"Everybody wants something for nothing," Grandpa Simpson, patriarch of the television cartoon family, once complained to a sidewalk panhandler. Without missing a beat, Grandpa then stepped into his local Social Security office and impatiently shouted, "I’m old. Gimme, gimme, gimme!" (Cartoon pundits apparently aren’t afraid of being deluged with mail from irate AARP members.)

Cynicism about Social Security has hardly abated in the years since Simpson’s ironic outburst. A famous 1994 poll sponsored by Third Millennium, a group that promotes awareness of national issues affecting post-Baby Boomers, reported that more adults 18 to 34-years-old believed UFOs exist (46 percent) than believed Social Security will exist when they retire (28 percent). That was no fluke.

In Third Millennium’s 1999 survey, conducted last January, more adults believed a pro wrestler would be elected president (52 percent) than that they would collect all the Social Security money to which they were "entitled" (39 percent). Good news for Governor Jesse Ventura; not-so-good news for Grandpa Simpson.

Even Social Security’s perceived legitimacy stands on shaky ground these days. In the 1994 poll, only seven percent of respondents thought the elderly were getting more than their "fair share" of government benefits. In the 1999 poll, however, a plurality of respondents opposed Social Social’s entitlement status. An astounding 49 percent viewed Social Security as a privilege, gift, rip-off or something else, compared to 47 percent who called it a "right." What impresses is not the narrow two percent lead of the anti-entitlement sentiment, but that this sentiment has become so common, so quickly.

Many Americans even disapprove of government efforts to educate them about personal finance. A plurality of respondents (40 percent) agreed with the statement, "It is simply not the government’s responsibility to educate people about personal financial issues." That’s not just hot air; Americans are increasingly taking their financial lives into their own hands. Judging by the growing popularity of Individual Retirement Accounts, and books and web sites devoted to personal finance, financial self-responsibility is becoming downright fashionable.

It is tempting to think of this trend as retro, a return to the days before the welfare state, when as Archie and Edith Bunker sang, "everybody pulled his weight." Although this generalization is mostly true, entitlement reformers should note that even nineteenth-century America did not always live up to this ideal.

When, in the 1870s, Indianapolis abolished public welfare -- "outdoor relief" as it was called -- private charities quickly stepped in, but the seeds of financial self-reliance failed to germinate. Ironically, private charities may have helped too much. According to economist Stephen Ziliak of Bowling Green State University, by the end of the transition, private charities were spending just as much money as the city had spent on aid, and recipients were spending the same length of time on the dole as before. If welfare dependency occurred under public assistance, it continued even after private charity took over.

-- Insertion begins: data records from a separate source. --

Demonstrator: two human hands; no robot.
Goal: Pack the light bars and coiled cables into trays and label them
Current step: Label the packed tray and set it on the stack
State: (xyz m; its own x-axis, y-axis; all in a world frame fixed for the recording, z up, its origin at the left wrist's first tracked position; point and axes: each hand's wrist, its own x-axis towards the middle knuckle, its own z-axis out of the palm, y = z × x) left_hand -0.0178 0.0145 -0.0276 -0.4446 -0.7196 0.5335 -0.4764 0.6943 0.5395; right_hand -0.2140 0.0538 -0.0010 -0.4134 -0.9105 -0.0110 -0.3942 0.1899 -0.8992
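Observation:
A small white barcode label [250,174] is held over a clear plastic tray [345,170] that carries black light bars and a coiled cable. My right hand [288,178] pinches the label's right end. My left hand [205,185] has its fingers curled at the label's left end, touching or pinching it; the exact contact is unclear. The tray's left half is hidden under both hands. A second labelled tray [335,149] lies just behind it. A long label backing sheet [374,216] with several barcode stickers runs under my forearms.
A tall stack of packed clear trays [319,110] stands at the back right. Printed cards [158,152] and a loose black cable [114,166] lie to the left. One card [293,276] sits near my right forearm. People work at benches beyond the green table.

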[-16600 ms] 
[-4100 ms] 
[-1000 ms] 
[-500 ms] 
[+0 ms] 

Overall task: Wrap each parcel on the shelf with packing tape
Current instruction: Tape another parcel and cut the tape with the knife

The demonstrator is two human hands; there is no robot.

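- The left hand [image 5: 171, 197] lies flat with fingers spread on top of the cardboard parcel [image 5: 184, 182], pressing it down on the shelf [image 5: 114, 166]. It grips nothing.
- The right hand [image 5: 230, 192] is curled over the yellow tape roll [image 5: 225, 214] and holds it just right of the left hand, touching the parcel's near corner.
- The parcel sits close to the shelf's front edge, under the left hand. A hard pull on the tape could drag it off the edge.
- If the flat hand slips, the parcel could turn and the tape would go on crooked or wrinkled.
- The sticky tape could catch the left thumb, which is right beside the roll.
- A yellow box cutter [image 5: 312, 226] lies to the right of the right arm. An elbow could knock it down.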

Another example comes from the earliest U.S. experiment with partial "privatization" of pensions. In 1800, Congress authorized the investment of the U.S. Navy pension (disability) fund in corporate securities in search of higher returns than were available from government bonds. When some of those companies faltered, explains North Carolina State University management professors Robert L. Clark, Lee A. Craig and Jack W. Wilson in the spring issue of The Independent Review, Congress shifted the loss to taxpayers, rather than pension recipients.

These two chapters in American history suggest the virtue of financial self-reliance cannot be taken for granted. Rather, like freedom itself, it must be safeguarded with eternal vigilance. Without articulate and consistent advocates, it remains vulnerable to what Ziliak calls "the contradiction of compassion" or to political temptations to favor well-organized interest groups at the expense of taxpayers as a whole.

President Clinton is in a unique position to, as he might put it, "start a dialogue" on financial self-responsibility. By opting out of government Social Security in favor of a self-funded private retirement plan of his choice, he would set a good example for other public figures to follow. Although Grandpa Simpson will, for obvious reasons, need to be grandfathered into the present system, those who can shake the entitlement mentality -- and many of those who can’t, including the worst abusers of corporate welfare -- can be appropriately nudged.

Future historians would probably look quite favorably on such an overture, much as today’s historians look favorably on Nixon’s outreach to China. But if our leaders fail to voice and practice the tenets of self-responsibility, future generations will be condemned to coast on borrowed capital, borrowed illusions and, ultimately, borrowed time.